Exercise description: Only one portion of the data is to be written out: from the line bearing "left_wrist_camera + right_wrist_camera" through the line bearing "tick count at". Write it exactly as it appears.

### Exercise materials ###

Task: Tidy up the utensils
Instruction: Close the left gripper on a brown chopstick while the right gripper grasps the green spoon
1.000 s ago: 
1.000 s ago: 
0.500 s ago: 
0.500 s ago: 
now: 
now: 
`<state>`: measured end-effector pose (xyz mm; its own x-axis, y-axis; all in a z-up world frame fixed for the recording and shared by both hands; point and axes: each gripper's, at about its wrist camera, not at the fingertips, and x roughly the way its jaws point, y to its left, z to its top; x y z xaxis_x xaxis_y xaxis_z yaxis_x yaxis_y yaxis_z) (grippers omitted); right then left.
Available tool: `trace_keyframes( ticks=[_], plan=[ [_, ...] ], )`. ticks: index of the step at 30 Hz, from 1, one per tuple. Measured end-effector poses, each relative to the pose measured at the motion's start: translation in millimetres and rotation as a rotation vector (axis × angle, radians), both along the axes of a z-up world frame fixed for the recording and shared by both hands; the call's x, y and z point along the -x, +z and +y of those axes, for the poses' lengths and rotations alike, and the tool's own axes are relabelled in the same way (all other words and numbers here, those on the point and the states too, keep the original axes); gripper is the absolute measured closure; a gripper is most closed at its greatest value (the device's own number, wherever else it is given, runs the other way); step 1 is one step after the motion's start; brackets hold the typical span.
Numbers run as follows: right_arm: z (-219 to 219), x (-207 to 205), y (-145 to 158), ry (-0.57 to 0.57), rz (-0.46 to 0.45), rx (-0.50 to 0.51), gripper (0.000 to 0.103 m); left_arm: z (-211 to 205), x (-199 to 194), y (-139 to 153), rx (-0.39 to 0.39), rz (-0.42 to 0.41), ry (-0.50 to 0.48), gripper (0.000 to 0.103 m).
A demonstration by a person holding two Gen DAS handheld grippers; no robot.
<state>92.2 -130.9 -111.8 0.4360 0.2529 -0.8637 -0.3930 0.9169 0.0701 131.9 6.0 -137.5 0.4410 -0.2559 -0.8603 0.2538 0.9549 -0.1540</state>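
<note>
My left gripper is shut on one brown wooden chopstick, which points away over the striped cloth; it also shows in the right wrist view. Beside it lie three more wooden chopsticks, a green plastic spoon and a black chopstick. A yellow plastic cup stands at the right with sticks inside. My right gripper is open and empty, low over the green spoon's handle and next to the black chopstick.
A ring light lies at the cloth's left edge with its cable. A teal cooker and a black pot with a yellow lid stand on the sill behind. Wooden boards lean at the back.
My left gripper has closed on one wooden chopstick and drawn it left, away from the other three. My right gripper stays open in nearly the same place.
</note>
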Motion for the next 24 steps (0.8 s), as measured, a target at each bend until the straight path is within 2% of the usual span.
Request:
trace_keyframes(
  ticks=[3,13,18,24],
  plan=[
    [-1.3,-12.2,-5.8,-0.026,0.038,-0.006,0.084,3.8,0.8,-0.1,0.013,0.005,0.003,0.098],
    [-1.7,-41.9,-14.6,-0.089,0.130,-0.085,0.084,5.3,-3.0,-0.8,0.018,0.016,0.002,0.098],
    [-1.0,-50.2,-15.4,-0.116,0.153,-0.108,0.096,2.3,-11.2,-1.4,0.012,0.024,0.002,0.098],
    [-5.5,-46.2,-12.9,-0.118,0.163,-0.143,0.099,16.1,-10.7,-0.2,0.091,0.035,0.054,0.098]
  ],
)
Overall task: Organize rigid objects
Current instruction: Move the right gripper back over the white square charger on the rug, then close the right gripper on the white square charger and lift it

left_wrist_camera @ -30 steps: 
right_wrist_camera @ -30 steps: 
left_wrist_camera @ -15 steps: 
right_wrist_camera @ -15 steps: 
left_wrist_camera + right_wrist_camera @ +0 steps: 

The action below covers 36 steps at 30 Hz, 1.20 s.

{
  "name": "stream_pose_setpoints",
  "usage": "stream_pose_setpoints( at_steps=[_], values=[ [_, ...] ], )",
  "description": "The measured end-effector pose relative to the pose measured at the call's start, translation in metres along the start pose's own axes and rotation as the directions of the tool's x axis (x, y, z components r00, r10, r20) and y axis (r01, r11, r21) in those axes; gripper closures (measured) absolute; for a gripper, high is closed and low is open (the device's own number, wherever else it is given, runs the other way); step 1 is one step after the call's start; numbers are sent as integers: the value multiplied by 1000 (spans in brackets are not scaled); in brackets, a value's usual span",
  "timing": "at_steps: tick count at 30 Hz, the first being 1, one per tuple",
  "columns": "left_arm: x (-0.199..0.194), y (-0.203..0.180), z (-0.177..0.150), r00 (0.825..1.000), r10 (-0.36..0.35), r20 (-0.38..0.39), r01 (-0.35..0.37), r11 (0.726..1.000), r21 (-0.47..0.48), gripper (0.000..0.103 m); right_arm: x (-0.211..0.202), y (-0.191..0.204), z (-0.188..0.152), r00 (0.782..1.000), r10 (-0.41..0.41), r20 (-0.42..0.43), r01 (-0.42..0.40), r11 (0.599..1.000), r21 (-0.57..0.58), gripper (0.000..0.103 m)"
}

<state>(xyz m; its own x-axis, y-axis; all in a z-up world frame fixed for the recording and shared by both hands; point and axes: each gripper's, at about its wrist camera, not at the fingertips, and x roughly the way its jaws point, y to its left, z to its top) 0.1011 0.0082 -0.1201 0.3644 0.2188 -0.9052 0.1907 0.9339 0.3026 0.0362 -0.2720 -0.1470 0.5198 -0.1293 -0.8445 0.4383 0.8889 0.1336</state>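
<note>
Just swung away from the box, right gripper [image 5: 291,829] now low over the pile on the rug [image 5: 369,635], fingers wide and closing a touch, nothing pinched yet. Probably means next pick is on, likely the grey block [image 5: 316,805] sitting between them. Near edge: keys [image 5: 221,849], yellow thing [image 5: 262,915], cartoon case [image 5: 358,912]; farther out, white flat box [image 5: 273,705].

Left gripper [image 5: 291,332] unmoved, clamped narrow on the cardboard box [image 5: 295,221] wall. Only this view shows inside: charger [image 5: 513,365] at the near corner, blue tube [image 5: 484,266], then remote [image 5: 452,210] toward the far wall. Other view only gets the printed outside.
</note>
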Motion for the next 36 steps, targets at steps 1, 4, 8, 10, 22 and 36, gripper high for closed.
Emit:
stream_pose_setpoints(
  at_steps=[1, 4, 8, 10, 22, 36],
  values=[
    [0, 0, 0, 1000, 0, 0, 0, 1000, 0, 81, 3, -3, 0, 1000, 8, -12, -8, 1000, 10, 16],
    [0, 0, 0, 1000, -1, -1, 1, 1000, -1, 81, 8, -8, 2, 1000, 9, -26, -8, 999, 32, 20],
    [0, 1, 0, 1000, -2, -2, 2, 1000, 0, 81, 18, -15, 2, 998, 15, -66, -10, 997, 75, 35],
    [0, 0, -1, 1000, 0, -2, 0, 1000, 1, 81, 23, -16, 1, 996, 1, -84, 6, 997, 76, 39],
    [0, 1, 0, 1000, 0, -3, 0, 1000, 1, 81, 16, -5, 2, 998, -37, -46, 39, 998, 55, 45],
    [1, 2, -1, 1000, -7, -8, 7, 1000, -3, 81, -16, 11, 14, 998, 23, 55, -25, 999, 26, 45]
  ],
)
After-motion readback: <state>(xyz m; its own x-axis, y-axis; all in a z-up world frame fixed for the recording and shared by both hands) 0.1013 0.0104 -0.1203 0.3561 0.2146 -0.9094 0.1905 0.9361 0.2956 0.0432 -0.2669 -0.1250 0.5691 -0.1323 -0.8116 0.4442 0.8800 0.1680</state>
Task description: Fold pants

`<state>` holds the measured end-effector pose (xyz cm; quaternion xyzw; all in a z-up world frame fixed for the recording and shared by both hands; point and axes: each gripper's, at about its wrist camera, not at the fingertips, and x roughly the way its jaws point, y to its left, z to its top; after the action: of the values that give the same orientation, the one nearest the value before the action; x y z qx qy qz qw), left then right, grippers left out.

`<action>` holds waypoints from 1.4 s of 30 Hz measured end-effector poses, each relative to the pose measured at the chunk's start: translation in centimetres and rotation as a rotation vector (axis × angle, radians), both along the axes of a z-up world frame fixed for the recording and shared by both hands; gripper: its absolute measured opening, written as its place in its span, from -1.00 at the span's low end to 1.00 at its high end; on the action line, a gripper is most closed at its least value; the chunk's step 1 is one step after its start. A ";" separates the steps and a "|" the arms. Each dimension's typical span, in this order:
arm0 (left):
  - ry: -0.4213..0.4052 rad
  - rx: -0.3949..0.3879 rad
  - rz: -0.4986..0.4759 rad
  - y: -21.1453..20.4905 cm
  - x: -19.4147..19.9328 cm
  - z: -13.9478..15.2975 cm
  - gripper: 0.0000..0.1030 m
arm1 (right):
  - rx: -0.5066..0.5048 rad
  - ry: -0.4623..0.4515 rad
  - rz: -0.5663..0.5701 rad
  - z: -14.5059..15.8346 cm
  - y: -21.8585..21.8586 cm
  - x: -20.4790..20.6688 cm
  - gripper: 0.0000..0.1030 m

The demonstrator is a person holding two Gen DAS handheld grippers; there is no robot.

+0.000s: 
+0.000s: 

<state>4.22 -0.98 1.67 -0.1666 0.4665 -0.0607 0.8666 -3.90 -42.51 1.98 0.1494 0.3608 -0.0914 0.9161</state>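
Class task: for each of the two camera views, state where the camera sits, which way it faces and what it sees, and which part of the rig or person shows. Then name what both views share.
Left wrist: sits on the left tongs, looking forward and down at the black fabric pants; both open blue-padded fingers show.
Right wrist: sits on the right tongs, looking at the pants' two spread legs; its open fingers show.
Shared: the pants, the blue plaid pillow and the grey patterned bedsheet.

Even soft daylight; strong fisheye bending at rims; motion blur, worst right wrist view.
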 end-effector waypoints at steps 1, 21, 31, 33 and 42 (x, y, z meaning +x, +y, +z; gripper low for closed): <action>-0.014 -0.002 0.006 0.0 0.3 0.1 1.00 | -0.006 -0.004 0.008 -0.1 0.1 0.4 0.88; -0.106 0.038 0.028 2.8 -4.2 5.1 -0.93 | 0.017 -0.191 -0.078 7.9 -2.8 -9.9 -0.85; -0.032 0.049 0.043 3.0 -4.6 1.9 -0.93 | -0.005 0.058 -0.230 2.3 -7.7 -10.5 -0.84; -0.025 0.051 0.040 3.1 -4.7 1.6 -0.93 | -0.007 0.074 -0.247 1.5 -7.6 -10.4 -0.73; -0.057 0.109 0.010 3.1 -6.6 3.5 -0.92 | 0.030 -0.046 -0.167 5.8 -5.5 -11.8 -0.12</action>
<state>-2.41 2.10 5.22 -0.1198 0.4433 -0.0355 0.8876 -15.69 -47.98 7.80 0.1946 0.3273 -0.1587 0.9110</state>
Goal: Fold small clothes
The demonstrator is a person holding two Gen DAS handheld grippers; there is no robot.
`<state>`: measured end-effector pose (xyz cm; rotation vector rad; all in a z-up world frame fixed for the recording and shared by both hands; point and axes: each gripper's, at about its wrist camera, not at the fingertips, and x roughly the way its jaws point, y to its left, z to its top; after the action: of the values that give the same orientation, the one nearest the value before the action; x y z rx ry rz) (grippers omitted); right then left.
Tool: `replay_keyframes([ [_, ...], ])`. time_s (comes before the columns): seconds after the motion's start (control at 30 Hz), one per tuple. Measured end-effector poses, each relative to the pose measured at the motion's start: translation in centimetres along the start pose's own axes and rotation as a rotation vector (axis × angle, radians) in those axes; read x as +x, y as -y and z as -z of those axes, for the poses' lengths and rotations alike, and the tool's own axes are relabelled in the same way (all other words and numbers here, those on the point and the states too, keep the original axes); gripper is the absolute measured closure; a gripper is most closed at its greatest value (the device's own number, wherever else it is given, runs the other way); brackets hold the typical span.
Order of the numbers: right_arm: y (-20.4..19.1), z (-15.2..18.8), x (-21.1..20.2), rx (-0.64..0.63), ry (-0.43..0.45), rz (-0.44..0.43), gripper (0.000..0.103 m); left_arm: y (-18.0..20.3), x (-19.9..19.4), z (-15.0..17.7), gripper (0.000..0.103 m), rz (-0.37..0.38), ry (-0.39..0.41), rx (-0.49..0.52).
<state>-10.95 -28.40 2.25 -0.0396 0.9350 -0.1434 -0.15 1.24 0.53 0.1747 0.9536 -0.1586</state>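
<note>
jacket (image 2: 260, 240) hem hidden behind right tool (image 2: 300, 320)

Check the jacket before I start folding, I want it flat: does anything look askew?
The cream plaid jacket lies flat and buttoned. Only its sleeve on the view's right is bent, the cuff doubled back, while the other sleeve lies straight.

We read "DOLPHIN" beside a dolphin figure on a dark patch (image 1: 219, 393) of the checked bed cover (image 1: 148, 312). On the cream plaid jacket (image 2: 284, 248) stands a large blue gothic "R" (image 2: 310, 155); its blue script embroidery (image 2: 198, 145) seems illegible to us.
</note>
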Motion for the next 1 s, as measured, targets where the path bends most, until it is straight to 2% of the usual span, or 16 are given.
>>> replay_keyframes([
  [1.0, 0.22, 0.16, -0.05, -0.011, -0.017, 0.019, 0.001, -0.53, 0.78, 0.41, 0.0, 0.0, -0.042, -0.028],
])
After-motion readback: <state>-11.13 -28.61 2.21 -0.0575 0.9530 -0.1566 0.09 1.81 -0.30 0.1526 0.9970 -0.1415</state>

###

Expected answer:
left_wrist_camera + right_wrist_camera @ +0 steps: 

The action below covers 36 steps at 30 Hz, 1.20 s.

{
  "name": "stream_pose_setpoints",
  "usage": "stream_pose_setpoints( at_steps=[_], values=[ [_, ...] ], )",
  "description": "The measured end-effector pose relative to the pose measured at the call's start, translation in metres along the start pose's own axes and rotation as the directions of the tool's x axis (x, y, z components r00, r10, r20) and y axis (r01, r11, r21) in those axes; gripper closures (measured) absolute; for a gripper, high is closed and low is open (the device's own number, wherever else it is given, runs the other way); step 1 is one step after the call's start; numbers are sent as integers: the value multiplied by 1000 (spans in brackets are not scaled); in brackets, a value's usual span",
  "timing": "at_steps: tick count at 30 Hz, the first being 1, one per tuple",

There is no more output to give.